[Task brief]
Begin at the first line below and copy each line exactly, ending with the line where "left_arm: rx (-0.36" appears.

[Records from a data source]
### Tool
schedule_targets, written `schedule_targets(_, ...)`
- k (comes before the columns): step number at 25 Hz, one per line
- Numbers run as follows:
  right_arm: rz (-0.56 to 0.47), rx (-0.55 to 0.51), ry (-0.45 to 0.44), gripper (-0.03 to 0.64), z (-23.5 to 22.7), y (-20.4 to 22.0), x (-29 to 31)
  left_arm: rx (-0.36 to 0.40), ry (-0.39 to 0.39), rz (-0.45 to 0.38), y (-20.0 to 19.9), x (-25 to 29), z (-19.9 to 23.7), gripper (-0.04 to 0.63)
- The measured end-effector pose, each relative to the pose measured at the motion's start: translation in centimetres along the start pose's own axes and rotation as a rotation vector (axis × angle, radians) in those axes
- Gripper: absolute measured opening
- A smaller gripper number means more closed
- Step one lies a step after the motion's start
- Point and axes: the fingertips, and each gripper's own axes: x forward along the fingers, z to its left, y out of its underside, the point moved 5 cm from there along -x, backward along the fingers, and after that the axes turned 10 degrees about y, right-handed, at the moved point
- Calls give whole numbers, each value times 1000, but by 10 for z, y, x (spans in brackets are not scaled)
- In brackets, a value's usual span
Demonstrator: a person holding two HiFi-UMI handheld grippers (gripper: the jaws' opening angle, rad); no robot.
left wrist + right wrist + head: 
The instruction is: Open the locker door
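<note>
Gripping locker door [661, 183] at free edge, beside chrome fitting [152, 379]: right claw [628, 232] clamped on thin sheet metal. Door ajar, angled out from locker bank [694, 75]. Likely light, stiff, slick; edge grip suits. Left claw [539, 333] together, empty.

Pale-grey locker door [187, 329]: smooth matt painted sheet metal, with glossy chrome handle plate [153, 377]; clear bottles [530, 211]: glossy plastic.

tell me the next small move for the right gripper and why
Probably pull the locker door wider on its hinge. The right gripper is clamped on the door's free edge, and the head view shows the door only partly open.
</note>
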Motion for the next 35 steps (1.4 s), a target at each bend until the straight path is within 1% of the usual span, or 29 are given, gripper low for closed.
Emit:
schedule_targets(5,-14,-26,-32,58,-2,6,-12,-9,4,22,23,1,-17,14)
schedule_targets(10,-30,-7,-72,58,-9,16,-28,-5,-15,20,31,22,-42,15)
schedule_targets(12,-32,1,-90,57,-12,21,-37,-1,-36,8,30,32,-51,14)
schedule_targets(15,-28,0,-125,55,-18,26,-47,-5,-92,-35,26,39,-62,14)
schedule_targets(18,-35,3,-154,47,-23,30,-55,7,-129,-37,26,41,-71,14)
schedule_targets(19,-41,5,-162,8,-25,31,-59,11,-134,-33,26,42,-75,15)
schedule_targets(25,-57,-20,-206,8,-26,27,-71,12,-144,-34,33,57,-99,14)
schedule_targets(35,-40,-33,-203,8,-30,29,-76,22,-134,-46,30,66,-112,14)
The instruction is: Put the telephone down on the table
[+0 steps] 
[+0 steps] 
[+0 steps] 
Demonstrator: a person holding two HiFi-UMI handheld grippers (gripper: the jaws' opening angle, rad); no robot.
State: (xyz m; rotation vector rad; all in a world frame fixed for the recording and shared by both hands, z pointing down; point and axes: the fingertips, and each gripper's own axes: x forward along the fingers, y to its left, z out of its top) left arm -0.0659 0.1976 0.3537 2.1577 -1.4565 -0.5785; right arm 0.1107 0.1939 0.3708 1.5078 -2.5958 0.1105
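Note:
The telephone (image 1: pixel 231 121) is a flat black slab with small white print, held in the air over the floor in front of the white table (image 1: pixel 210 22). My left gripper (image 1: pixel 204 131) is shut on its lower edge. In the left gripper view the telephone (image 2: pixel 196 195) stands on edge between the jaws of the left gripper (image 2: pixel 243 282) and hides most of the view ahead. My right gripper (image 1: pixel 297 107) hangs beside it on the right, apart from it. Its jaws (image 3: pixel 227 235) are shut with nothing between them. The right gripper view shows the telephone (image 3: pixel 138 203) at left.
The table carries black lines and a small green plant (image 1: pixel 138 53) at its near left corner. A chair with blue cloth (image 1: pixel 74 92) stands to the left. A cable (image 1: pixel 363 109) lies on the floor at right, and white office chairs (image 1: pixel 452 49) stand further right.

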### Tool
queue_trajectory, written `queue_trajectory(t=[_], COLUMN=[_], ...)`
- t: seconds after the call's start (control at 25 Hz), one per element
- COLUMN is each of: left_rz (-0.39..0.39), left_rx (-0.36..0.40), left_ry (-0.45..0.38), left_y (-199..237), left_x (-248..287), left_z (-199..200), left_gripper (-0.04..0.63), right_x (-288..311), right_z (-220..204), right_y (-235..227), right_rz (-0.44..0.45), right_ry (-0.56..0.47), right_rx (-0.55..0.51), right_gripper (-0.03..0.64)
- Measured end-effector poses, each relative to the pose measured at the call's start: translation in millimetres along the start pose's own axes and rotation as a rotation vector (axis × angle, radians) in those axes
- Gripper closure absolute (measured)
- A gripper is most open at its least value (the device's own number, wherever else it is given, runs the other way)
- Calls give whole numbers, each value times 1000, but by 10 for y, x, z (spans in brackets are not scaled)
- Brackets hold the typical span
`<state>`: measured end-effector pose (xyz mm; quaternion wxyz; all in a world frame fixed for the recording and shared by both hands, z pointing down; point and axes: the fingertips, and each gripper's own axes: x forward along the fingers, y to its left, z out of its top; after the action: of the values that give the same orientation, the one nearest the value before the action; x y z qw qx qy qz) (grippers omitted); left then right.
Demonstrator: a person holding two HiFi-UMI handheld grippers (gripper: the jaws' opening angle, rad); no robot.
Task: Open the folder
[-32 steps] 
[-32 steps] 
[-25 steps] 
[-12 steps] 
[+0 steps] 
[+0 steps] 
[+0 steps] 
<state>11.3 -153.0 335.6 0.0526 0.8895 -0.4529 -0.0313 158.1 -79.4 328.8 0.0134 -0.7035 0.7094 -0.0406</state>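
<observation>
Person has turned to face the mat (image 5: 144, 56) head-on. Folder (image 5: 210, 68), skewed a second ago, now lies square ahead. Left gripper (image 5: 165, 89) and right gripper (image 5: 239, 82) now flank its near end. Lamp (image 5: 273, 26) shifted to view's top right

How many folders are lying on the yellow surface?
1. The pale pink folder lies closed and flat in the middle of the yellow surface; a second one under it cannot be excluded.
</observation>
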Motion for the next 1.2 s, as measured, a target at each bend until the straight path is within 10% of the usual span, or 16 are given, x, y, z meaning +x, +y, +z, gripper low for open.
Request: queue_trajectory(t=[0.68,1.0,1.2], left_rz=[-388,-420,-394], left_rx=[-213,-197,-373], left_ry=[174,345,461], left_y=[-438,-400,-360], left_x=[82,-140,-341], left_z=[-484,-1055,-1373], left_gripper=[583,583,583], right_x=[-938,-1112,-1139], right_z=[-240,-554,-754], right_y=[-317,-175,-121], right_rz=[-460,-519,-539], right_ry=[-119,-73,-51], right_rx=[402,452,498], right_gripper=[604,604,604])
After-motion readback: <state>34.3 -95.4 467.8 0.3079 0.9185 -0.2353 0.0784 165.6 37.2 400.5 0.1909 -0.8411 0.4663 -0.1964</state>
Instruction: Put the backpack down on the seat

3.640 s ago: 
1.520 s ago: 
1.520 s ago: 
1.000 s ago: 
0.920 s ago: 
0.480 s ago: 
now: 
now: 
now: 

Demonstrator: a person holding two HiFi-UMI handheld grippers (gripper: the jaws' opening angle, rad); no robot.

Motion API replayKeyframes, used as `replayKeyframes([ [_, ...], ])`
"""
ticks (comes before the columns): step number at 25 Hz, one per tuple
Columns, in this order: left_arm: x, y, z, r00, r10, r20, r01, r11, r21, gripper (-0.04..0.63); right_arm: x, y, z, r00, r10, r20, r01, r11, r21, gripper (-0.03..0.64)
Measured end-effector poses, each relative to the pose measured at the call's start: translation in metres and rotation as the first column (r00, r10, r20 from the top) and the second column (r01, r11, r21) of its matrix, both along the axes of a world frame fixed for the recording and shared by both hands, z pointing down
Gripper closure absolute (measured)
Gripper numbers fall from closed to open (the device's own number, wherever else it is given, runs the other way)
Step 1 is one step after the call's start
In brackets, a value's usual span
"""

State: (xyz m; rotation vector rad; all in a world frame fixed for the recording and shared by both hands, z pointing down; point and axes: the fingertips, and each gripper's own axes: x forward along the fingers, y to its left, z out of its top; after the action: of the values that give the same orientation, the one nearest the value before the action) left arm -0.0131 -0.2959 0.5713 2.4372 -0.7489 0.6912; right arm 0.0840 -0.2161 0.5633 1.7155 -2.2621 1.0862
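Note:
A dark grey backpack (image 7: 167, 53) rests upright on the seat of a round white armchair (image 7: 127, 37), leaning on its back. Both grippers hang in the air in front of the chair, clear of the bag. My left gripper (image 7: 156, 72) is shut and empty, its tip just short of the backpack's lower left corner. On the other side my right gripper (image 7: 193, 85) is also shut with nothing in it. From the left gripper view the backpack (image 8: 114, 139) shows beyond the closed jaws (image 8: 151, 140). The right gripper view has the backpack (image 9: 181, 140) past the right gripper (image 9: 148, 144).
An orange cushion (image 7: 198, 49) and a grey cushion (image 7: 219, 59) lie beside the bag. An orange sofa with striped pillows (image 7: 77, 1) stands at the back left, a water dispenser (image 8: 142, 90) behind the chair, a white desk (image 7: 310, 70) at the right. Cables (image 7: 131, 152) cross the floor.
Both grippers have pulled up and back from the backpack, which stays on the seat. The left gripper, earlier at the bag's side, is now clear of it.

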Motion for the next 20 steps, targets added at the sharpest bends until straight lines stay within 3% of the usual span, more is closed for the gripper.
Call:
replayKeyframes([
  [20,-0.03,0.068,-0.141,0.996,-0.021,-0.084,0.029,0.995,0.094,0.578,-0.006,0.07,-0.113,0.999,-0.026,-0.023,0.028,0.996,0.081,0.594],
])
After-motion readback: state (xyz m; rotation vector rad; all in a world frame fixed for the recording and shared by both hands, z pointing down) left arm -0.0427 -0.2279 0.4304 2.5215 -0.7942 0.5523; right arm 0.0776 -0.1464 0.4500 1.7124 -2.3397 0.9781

[Worked solution]
### Tool
schedule_targets, written `schedule_targets(_, ...)`
- k (comes before the columns): step number at 25 Hz, one per line
- Numbers run as follows:
  right_arm: rz (-0.56 to 0.47), rx (-0.55 to 0.51), ry (-0.45 to 0.44), gripper (-0.03 to 0.64), z (-23.5 to 22.7), y (-20.4 to 22.0), x (-29 to 31)
  left_arm: rx (-0.36 to 0.40), ry (-0.39 to 0.39), rz (-0.45 to 0.38), y (-20.0 to 19.9), x (-25 to 29), z (-19.9 to 23.7), gripper (-0.04 to 0.63)

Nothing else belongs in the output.